A Genetic Signature for Early Detection
The research team analyzed blood samples from 720 newborns in The Gambia, identifying 15 infants who later developed early-onset sepsis. Using machine learning, they mapped gene expression patterns active at birth, searching for markers that could predict sepsis onset.
The breakthrough came with the identification of a four-gene “signature” that, when detected together, predicted sepsis with 90% accuracy. “This study was unique in that samples were available from all babies in this cohort on the day of birth, allowing us to study gene expression before any babies exhibited symptoms of sepsis,” explained Dr. Amy Lee, co-senior author and assistant professor at SFU. “Most studies to date have only identified markers present after babies were already ill, which doesn’t provide the predictive insight needed.”
The team hopes to incorporate this genetic signature into portable, point-of-care diagnostic devices, which could be deployed in hospitals or remote areas. These devices, similar to those currently used to test for COVID-19 and influenza, operate with minimal training, using a single drop of blood to provide results on the spot. “This tool could be retooled for sepsis detection easily and affordably, making it accessible in LMICs, where the need is greatest,” noted Dr.
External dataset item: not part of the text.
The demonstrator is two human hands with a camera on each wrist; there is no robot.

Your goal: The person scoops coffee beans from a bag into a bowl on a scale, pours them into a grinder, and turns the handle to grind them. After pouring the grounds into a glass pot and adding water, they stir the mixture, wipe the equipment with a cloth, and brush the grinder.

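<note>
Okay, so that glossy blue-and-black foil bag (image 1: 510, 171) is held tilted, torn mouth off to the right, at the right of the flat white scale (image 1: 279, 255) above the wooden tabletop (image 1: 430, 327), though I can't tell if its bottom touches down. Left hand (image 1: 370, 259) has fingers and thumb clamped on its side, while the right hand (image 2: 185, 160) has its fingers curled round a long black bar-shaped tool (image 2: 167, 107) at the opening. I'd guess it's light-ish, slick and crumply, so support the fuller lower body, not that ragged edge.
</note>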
Hancock.
A Vision for the Future
Next steps for the team include a large-scale study across diverse populations to confirm the predictive reliability of the gene signature and, subsequently, the development of point-of-care testing devices. If proven effective, this innovation could revolutionize neonatal care and reduce infant mortality from sepsis worldwide.
In conclusion, the ability to predict neonatal sepsis promises a future where infants at risk can receive timely and potentially life-saving interventions, improving survival rates and health outcomes on a global scale.